The Coming Water Wars in Mexico


Shell casings of bullets fired by municipal police atop plat map showing illegal wells 
in Flores Magón region / Tom Barry


Tom Barry

(Published in The Desert Exposure, April 2013, at: http://www.desertexposure.com/201304/prt_201304_water_wars.php )

“Mennonites got up like medicine show rubes in their straw hats and bib overalls and a row of children…”—Cormac McCarthy, The Crossing (1995)

Mexican Mennonites are a curiosity.
  
Always the same peculiar appearance: the men in bib overalls invariably leading the way, their women forever a step or two behind in flower-print dresses that drop down to dowdy black shoes, and a brood of children invariably in tow.
  
They are a people apart—set apart from Mexican society by their Old World attire but also by their skin color (Northern European white) and by their Platt-Deutsch language (a Dutch-influenced Low German dialect). It’s as if they came from another century, another hemisphere.

When shopping at Costco in El Paso or when visiting the Pink Store in Palomas (or most anywhere in Chihuahua), you may, on occasion, see these Old World farming families, and then turn your head to stare and wonder: Where did they come from, where do they now live, and how have they managed to stay so exclusive and removed from our rapidly modernizing society?

Unlike the Mormon settlers (famously the Romneys) in Chihuahua, Mennonites don’t intermarry outside their ethnic and linguistic communities), don’t proselytize, and normally don’t interact socially with non-Mennonites.
   While most Mennonite men speak Spanish at varying levels of fluency, Mennonite women generally aren’t conversant in Spanish—or any language other than their sect’s German dialect. Education beyond sixth grade is rare, healthcare is primitive, and medical conditions caused by inbreeding are widespread.

Lately, part of the curiosity about Mexican Mennonites is how these fundamentalists now stand at the vanguard of a revolution in land management in Mexico’s arid north. Over the past decade, Mexican Mennonites have been changing their style—not how they dress or interact socially but their traditional farming patterns.

Once forbidden as a transgression of God’s natural laws, irrigated agriculture backed by increasingly deep wells and the most advanced farming machinery has become the norm. Mennonite farmers are meeting—and taking advantage of—the challenges of climate change and intensifying drought cycles by embracing the most unsustainable practices of capital-intensive, resource-depleting agribusiness.

With large families—typically six or more children—Mennonites in Chihuahua routinely outgrow their original colonies, obligating them to establish new farming colonies. Leaving the original colonies, they are converting barren rangeland and desert expanses into agribusiness plantations by tapping groundwater reserves with new wells descending to unprecedented depths.

Nowhere is this phenomenon so evident as in the new Mennonite colonias that lie directly along the Chihuahua-New Mexico border.
  
“Curious and curiouser,” you might observe.
  
Recently, Mennonite expansionism into new areas of Chihuahua has set off what could well be described as the first water wars of the climate-change era. The Mennonites are not alone in buying up abandoned rangeland ravaged by unprecedented drought and turning desert into lush farmland, but they account for an estimated 95% of the new agribusiness operations in Chihuahua.

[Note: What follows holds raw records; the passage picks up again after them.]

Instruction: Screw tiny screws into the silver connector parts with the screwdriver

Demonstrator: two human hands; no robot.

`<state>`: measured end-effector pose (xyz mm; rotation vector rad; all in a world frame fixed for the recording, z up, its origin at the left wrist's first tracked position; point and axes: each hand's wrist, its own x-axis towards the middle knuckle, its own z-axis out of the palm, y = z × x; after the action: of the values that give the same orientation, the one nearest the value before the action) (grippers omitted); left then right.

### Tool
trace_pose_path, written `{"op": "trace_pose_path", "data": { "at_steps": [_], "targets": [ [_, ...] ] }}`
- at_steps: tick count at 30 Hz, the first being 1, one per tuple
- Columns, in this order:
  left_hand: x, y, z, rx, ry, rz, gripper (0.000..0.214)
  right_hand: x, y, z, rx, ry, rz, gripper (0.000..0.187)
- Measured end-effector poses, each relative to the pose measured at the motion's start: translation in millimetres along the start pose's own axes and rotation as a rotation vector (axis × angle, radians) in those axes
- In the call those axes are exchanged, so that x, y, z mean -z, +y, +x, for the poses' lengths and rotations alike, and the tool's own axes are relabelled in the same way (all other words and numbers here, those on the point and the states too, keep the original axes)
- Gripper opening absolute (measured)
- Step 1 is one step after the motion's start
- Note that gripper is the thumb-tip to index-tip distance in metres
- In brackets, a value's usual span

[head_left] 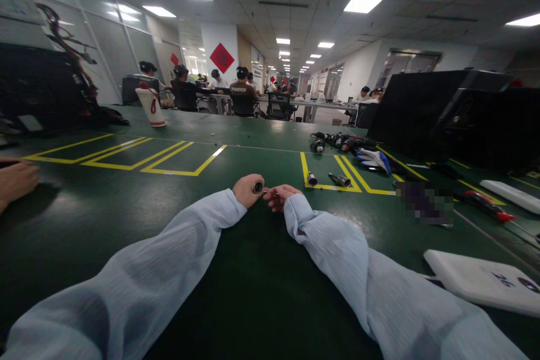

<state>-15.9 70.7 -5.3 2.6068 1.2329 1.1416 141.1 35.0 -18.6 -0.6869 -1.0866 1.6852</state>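
Note:
My left hand [246, 192] is closed around a small cylindrical metal fitting [257, 187], whose round, dark-centred end faces me. Close beside it, my right hand [282, 197] has its fingertips pinched together at a thin, shiny piece [266, 192] by the fitting. That piece is too small to name, and I cannot tell whether it joins the fitting. To the right of my hands, a short metal fitting [312, 179] and a longer metal fitting [340, 180] lie on the green table [253, 270], within a yellow-taped box.
A co-worker's hand [17, 180] rests at the left edge. A paper cup [151, 104] stands at the back left. Rightward lie dark cylindrical parts [319, 145], blue-white gloves [375, 161], a red-black screwdriver [485, 204] and a white power bank-like box [485, 278]. Black equipment [434, 107] stands behind.

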Motion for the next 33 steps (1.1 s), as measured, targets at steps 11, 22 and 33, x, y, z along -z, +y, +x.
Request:
{"op": "trace_pose_path", "data": {
  "at_steps": [11, 22, 33],
  "targets": [
    [-0.9, -2.6, 1.0, 0.000, 0.008, -0.259, 0.013, -0.7, -3.0, -4.6, 0.037, -0.052, 0.042, 0.011],
    [-2.9, -5.9, 0.7, 0.047, 0.027, -0.096, 0.020, -2.1, -1.1, -3.1, 0.037, -0.020, 0.017, 0.009],
    [-1.1, -3.7, 0.7, 0.005, 0.026, -0.248, 0.019, -2.1, -2.5, -4.3, 0.025, -0.042, 0.069, 0.014]
  ]
}}
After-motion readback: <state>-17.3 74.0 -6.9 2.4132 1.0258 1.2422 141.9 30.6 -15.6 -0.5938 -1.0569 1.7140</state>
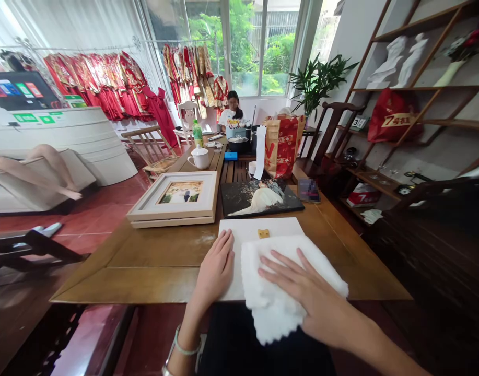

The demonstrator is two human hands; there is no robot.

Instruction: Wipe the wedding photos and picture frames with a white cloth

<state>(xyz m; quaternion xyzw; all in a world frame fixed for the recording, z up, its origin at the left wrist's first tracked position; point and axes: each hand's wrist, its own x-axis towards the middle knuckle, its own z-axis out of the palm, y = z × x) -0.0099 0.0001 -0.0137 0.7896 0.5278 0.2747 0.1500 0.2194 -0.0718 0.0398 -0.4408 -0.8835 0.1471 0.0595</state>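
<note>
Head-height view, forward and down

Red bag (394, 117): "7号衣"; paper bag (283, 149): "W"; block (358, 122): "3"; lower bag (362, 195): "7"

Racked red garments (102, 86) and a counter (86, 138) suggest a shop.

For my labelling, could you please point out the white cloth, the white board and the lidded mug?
White cloth (266, 298), head view: its left part.
White board (241, 228), head view: its far part.
Lidded mug (200, 159), head view: its body.
</note>
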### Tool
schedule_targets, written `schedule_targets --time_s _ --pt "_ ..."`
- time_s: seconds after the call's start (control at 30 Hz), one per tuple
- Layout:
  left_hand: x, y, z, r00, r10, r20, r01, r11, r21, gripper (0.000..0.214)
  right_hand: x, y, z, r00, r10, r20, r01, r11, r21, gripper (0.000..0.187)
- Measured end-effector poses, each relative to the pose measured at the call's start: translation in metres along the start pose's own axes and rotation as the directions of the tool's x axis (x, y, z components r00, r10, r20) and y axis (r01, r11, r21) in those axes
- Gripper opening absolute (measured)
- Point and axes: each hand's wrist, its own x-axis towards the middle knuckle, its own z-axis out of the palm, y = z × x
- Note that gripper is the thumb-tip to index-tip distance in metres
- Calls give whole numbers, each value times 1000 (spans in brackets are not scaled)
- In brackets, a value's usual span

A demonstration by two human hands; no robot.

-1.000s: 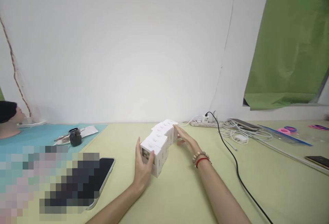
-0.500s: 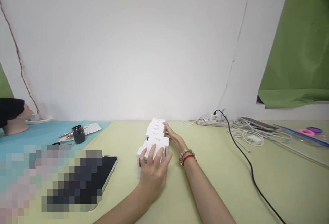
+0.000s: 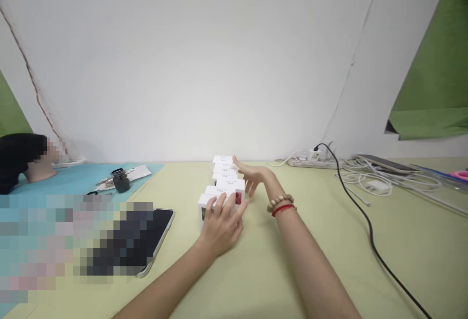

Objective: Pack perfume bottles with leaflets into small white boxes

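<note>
A row of several small white boxes (image 3: pixel 225 178) runs away from me on the pale green table (image 3: pixel 310 241). My left hand (image 3: pixel 221 224) lies over the nearest box (image 3: pixel 203 206), its fingers curled on the top and front face. My right hand (image 3: pixel 255 178), with a bead bracelet and a red cord at the wrist, sits by the right side of the row with fingers spread and loosely bent, close to the middle boxes. I cannot tell if its fingertips touch them.
A dark phone (image 3: pixel 155 231) lies left of the boxes. A black jar (image 3: pixel 120 180) and papers rest on a blue mat (image 3: pixel 69 182). A power strip (image 3: pixel 310 162), a black cable (image 3: pixel 369 236) and white cables (image 3: pixel 380 182) are at the right. A green cloth (image 3: pixel 435 89) hangs at the far right.
The head camera has tilted and shifted. My left hand moved from the near box's left side onto its top and front. My right hand drew back from flat along the row and its fingers bent.
</note>
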Motion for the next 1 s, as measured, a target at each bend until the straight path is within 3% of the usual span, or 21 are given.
schedule_targets --time_s 0.07,0.13,0.23,0.3,0.5,0.63,0.8,0.9,1.0 --pt "-2 -6 -4 1000 4 -30 -7 995 -96 56 -8 -7 -9 972 196 128 -188 980 -71 95" --pt "-3 -10 -7 990 -109 -85 91 977 -195 66 -19 -11 -12 914 304 269 -271 951 -152 95" --pt "-3 -11 -10 941 -319 -110 275 914 -297 79 -32 -12 -9 826 322 462 -202 935 -291 79" --pt "-1 -9 -11 909 -410 -82 358 864 -354 86 -39 -13 -5 794 303 527 -129 931 -342 69" --pt "3 -5 -15 765 -644 23 536 616 -577 107 -50 -10 -10 818 130 561 -20 980 -198 51" --pt "6 -5 -20 667 -736 116 600 438 -669 106 -52 -3 -21 819 23 573 15 998 -62 50" --pt "10 4 -29 562 -756 335 681 192 -707 102 -50 -6 -19 839 52 542 18 992 -124 57" --pt "10 11 -32 533 -730 427 720 126 -682 103 -47 -10 -12 845 90 527 24 979 -204 56" --pt "9 15 -32 542 -719 435 723 135 -678 104 -45 -11 -8 842 82 533 41 976 -215 56"
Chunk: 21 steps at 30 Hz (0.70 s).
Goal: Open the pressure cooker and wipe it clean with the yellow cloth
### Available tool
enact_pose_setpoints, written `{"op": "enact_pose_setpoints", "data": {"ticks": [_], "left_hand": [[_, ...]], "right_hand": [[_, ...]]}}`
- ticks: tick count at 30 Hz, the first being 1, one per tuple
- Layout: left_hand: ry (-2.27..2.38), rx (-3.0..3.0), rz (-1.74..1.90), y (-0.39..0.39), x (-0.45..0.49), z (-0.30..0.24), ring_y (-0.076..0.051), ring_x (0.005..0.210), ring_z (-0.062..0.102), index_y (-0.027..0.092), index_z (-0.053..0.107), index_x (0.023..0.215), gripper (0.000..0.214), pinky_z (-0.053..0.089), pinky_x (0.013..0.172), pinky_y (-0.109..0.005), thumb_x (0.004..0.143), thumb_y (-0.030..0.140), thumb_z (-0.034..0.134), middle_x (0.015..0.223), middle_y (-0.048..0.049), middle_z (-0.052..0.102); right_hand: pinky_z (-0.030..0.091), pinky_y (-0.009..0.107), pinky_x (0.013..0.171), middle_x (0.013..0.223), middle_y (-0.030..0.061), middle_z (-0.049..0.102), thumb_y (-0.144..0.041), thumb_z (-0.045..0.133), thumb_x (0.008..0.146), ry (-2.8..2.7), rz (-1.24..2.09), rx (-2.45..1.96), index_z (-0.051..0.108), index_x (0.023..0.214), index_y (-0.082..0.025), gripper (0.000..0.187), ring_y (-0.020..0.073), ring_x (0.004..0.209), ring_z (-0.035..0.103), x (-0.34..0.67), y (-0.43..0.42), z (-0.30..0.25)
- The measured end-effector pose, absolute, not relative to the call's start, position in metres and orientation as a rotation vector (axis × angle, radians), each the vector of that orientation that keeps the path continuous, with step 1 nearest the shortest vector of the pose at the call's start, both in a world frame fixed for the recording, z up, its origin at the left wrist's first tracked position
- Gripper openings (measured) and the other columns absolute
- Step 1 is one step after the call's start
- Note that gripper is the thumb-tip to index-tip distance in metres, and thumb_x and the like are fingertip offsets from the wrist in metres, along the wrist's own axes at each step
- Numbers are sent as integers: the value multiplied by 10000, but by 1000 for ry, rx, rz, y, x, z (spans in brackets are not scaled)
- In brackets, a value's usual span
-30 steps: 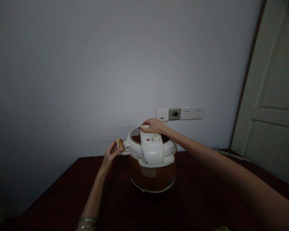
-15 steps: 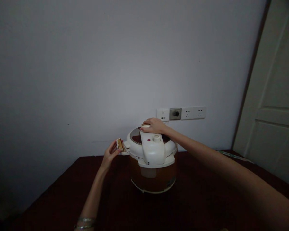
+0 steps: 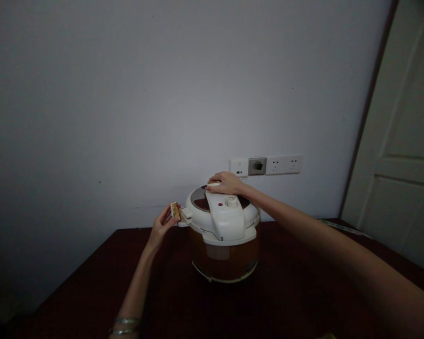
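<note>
Toward the far edge of the table [image 3: 92, 292], head view: the pressure cooker [image 3: 224, 261] stands upright, a rounded brown drum under a glossy cream plastic lid [image 3: 222, 216]. Since a second ago the near end of the lid's handle bar has swung slightly right, so the lid is turning under my right hand [image 3: 225, 183], which is curled over the bar's far end. My left hand [image 3: 161, 226] pinches a small cream block [image 3: 175, 211] just beside the lid's side tab. The table top is dark and smooth.

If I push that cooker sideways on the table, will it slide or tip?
Likely slide: the cooker is squat and wide-based, so tipping seems unlikely. It looks bulky, probably heavy for one hand. The right hand on its lid may steady it; the glossy lid could be slippery.
</note>
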<state>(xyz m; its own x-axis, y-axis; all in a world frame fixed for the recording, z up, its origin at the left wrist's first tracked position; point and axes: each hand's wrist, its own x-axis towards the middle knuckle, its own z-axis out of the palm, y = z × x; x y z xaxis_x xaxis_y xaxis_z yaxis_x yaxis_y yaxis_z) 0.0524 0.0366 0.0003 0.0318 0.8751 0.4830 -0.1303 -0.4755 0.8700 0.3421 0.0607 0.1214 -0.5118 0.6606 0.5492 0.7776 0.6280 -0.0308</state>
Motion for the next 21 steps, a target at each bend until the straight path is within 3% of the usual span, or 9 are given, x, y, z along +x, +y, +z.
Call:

For the past nine decades, the relations between the Mennonites and the Mexicans have been largely amicable—in part because there is little direct interaction with the Mennonite enclaves, in part because Mennonite agriculture has boosted the regional economy (and been an important source of seasonal farm labor for surrounding communities), and in part due to awe of Mennonite productivity and their intense work ethic. The modest, unassuming and pacific behavior of the Mexican Mennonites has also won the respect of Chihuahuenses.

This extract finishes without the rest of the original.